The opinion of the court was delivered by: WERKER
This action alleging violations of the antitrust laws was commenced by plaintiff Richard Barr, the president of The League of New York Theatres and Producers, Inc. (The League), against the Dramatist Guild, Inc. and three of its officers. The League is a trade association and multi-employer bargaining unit "whose members include producers of legitimate theatrical attractions and owners and operators of theatres in New York City" (Complaint P5). The Dramatists Guild is a not-for-profit corporation whose members include professional playwrights, composers and lyricists.
The case is presently before the court on the motion by the third party defendants and plaintiff Barr to dismiss or stay defendants' contingent counterclaim and third party complaint (collectively the counterclaim).
The complaint alleges that the defendants, The Dramatists Guild and three individual playwrights -- Peter Stone, Sheldon Harnick and Ruth Goetz -- who are all among its officers, have violated Section 1 of the Sherman Act by conspiring "to restrain trade and commerce in the sale of authors' works for legitimate theatrical attractions" (Complaint P6). The complaint alleges, inter alia, that the defendants have conspired to fix the minimumprices and other terms on which they will deal with producers and have agreed among themselves that they will not license a play to producers except upon the minimum terns incorporated in a standard form contract -- the Minimum Basic Production Contract (MBPC) -- promulgated by the Guild (Complaint PP17(a) 19(b)).Plaintiff Barr seeks a declaration that the alleged conspiracy is violative of Section 1 of the Sherman Act, 15 U.S.C. § 1, and an injunction against the "use of contracts containing minimum terms and conditions for the production of any author's work as a legitimate theatrical attraction" (Compalint, p. 10). The complaint also seeks to enjoin the defendants from "involving themselves in any way, either directly or indirectly, in the negotiations between an author and a producer concerning the terms and conditions under which the right to produce any author's work will be licensed or offered for licensing for presentation as a legitimate theatrical attraction or in media other than legitimate theatrical attractions" (Complaint, p. 11). No damages are sought by Barr.
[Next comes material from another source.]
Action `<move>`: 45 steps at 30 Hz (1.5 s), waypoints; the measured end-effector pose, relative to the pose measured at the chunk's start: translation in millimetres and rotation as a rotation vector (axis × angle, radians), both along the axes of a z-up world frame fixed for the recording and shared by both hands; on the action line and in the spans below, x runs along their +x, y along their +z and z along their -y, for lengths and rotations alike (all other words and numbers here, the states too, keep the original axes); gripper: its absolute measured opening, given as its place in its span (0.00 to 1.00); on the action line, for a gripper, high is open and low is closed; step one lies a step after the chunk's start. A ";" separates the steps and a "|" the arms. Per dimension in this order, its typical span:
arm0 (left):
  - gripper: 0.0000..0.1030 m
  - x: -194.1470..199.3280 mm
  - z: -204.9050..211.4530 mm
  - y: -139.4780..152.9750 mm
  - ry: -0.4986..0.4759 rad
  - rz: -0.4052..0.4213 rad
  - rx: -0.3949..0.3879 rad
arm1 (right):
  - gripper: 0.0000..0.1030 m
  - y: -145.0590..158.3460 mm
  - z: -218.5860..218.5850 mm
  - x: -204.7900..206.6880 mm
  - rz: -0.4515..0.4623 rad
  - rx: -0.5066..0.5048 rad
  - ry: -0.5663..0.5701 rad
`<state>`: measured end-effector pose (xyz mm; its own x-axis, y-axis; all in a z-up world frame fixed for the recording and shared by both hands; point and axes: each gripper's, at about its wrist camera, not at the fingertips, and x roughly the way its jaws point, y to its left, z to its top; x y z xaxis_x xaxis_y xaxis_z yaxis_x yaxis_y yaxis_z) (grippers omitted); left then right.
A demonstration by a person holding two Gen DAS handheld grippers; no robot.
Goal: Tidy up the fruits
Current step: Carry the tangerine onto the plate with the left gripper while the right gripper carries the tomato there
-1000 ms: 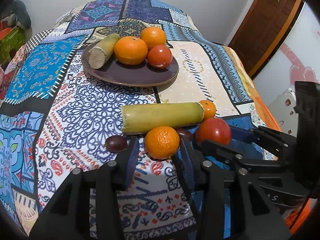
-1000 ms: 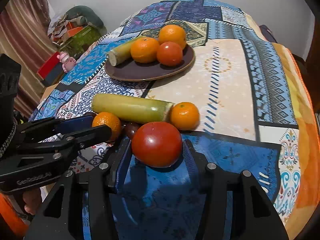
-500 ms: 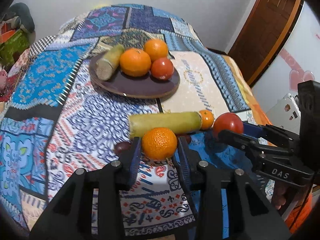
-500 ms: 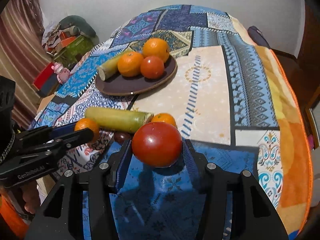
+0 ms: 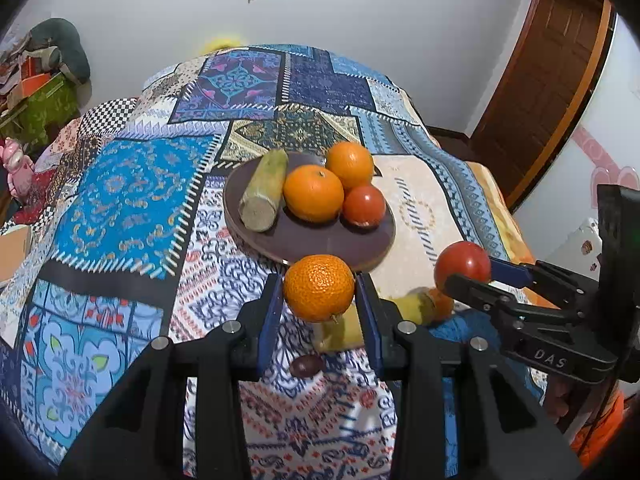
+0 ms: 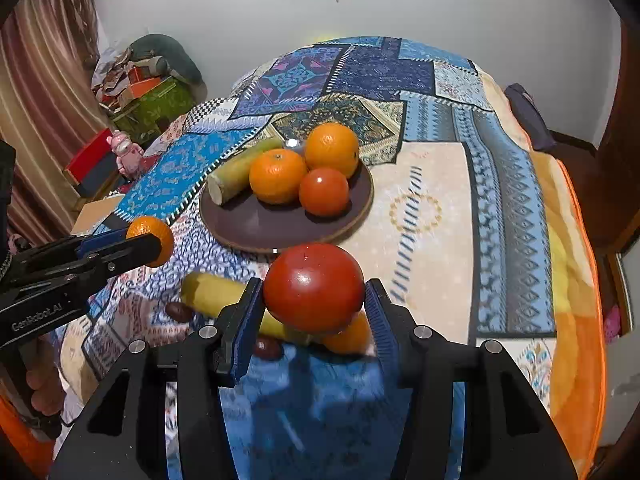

Defendants filed an answer on September 16, 1982 which denied the material allegations of the complaint. The answer asserted eight affirmative defenses. On April 28, 1983, defendants, with leave of the court, filed an amended answer containing an additional affirmative defense premised on the doctrine of in pari delicto (Amended Answer, Ninth Affirmative Defense) and a contingent counterclaim and third-party complaint against Barr, The League, and The Shubert and Nederlander interests.
The counterclaim alleges that the counterclaim defendnats have violated Section 1 of the Sherman Act by conspiring to "fix, stabilize and/or maintain at artifically low and non-competitive levels the compensation received by playwrights" (Amended Answer P45(a)), and "to enforce unfavorable terms and conditions in the contracts that are offered to playwrights" by producers (Amended Answer P45(b)). The counterclaim is denominated contingent and is asserted by defendant only if and to the extent that any alleged conduct of defendants is found to violate the antitrust laws (Amended Answer P48).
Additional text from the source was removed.